**What to produce**:
From the entries that follow, copy each line containing the word "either".

(Records provided)

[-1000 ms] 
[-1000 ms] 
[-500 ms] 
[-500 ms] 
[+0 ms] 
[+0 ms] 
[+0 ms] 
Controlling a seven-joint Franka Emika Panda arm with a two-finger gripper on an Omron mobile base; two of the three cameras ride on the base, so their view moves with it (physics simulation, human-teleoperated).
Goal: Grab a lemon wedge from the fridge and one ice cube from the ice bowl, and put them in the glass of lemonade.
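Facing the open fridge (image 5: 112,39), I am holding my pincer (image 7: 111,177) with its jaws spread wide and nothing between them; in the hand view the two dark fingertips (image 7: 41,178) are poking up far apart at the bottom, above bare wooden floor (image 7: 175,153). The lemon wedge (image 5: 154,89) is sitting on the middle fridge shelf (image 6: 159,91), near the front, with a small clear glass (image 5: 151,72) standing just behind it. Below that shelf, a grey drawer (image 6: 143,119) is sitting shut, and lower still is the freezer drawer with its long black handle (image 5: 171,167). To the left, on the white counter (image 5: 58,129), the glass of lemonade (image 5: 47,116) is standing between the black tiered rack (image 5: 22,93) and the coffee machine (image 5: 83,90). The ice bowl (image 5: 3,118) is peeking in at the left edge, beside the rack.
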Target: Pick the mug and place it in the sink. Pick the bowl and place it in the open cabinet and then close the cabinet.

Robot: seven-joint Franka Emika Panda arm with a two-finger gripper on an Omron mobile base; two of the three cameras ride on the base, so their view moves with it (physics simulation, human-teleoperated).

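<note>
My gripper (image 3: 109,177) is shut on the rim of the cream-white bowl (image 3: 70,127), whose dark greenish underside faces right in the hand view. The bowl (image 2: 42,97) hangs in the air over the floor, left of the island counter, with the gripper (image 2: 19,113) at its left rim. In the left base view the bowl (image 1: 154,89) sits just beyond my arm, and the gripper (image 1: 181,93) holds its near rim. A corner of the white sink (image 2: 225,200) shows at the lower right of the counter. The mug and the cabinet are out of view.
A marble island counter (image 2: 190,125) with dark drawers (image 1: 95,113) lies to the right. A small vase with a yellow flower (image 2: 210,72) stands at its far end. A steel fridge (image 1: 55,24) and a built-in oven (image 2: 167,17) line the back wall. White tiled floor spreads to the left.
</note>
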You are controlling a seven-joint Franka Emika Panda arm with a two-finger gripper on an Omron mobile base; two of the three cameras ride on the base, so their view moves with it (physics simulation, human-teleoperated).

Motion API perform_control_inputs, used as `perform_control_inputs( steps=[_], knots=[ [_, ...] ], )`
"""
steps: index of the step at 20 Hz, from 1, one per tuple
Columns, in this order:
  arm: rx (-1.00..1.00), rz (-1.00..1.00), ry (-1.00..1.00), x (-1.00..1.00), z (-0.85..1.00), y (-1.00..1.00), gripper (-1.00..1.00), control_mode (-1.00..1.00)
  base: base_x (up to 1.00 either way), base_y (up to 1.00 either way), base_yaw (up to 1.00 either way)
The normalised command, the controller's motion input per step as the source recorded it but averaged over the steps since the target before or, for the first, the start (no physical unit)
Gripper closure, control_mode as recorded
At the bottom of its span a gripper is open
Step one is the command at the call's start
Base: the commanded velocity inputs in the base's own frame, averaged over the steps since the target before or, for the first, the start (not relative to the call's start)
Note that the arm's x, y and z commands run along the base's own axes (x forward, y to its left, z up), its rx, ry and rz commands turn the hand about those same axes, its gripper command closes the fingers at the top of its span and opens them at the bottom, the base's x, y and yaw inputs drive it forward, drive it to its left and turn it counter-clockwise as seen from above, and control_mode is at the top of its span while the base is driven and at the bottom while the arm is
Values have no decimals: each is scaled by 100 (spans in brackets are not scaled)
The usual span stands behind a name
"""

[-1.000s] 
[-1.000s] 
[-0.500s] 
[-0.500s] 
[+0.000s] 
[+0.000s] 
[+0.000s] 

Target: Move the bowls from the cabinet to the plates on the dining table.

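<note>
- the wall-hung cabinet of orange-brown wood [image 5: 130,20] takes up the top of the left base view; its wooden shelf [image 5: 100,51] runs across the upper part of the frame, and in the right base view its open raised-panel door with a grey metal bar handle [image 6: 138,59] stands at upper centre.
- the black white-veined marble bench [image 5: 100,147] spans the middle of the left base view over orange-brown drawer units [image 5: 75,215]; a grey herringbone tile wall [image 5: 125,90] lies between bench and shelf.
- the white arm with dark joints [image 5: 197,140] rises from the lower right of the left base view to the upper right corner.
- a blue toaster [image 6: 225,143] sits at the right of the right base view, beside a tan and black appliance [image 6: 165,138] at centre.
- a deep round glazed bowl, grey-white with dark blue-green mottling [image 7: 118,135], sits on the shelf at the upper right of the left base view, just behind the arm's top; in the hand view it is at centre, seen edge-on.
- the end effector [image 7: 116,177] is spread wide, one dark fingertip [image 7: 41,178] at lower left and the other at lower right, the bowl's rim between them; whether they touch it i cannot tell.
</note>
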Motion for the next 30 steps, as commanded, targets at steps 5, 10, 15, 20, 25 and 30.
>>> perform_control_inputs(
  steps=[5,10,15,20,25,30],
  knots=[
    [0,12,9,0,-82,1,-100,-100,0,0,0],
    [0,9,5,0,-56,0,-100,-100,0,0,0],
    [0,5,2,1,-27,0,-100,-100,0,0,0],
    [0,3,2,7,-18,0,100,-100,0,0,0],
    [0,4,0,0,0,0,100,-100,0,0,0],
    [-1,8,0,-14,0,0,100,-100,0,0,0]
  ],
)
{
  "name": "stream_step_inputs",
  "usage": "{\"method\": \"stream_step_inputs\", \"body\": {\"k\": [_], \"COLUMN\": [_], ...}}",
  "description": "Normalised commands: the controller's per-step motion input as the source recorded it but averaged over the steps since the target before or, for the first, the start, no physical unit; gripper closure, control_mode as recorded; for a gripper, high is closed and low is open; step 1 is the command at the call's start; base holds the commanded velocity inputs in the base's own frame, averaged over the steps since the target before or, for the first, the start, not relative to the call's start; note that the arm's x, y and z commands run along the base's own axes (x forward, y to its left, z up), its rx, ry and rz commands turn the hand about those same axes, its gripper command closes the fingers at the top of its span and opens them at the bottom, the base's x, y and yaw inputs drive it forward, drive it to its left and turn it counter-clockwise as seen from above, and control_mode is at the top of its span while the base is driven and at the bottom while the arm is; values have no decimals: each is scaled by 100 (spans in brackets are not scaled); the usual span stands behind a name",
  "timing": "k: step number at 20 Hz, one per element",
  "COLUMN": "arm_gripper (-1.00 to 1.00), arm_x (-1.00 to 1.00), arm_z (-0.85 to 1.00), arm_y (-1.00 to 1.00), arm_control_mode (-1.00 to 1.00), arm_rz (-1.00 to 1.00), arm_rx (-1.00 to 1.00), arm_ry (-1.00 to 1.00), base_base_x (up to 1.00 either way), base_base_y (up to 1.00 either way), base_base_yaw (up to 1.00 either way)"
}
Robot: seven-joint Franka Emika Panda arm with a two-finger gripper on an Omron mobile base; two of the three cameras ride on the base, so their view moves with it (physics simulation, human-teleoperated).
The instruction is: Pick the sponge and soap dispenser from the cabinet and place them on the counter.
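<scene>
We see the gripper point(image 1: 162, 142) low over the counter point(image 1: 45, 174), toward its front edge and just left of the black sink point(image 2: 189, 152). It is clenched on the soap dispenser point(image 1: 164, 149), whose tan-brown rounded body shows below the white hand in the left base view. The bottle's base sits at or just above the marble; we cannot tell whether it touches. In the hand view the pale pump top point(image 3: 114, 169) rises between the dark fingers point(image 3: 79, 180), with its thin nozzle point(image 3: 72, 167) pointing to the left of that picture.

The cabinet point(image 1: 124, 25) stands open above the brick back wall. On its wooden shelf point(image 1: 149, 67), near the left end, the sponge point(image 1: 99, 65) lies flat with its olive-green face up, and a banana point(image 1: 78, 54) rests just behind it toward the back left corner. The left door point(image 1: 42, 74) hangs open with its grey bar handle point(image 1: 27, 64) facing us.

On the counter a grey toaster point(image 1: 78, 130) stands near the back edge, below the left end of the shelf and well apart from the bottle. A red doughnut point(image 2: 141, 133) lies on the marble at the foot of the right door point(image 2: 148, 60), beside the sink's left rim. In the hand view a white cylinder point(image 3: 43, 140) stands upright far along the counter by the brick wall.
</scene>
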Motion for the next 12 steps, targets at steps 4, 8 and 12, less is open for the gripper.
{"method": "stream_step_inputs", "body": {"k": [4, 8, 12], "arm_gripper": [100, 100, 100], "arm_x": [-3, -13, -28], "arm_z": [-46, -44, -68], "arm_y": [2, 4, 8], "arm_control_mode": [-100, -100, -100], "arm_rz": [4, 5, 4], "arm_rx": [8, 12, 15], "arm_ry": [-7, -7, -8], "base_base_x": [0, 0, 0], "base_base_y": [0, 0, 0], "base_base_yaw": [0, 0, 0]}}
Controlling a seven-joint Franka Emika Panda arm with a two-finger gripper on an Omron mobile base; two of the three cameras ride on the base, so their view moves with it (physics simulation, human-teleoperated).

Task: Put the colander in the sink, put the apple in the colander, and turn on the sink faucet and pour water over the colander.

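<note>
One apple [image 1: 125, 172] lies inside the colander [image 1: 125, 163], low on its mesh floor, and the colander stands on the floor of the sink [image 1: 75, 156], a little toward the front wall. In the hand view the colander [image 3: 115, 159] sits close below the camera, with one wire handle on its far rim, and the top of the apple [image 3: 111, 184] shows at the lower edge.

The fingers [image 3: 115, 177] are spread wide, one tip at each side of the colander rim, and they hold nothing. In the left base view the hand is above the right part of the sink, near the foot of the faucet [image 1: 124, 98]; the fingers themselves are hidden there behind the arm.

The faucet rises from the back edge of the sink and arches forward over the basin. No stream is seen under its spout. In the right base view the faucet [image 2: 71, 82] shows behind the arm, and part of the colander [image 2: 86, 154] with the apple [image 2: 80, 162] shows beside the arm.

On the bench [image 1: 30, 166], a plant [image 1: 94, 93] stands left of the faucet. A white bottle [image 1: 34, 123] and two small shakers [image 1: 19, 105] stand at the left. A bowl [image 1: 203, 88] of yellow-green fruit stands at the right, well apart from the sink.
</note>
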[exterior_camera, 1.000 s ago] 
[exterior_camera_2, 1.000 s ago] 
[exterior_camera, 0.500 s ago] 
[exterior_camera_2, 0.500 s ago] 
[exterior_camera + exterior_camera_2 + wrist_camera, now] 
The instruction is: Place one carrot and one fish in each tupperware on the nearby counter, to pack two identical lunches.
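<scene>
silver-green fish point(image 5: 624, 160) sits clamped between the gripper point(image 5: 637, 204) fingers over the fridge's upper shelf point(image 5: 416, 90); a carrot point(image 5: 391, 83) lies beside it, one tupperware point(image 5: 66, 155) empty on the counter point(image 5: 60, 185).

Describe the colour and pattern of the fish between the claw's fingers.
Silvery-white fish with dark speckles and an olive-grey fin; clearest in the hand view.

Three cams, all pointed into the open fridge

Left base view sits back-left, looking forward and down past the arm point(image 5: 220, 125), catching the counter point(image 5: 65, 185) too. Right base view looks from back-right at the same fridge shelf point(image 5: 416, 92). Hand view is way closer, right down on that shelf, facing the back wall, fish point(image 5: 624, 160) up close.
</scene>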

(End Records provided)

**Written response**:
  base: base_x (up to 1.00 either way), base_y (up to 1.00 either way), base_yaw (up to 1.00 either way)
  "COLUMN": "arm_gripper (-1.00 to 1.00), arm_x (-1.00 to 1.00), arm_z (-0.85 to 1.00), arm_y (-1.00 to 1.00), arm_control_mode (-1.00 to 1.00), arm_rz (-1.00 to 1.00), arm_rx (-1.00 to 1.00), arm_ry (-1.00 to 1.00), base_base_x (up to 1.00 either way), base_base_y (up to 1.00 either way), base_base_yaw (up to 1.00 either way)"

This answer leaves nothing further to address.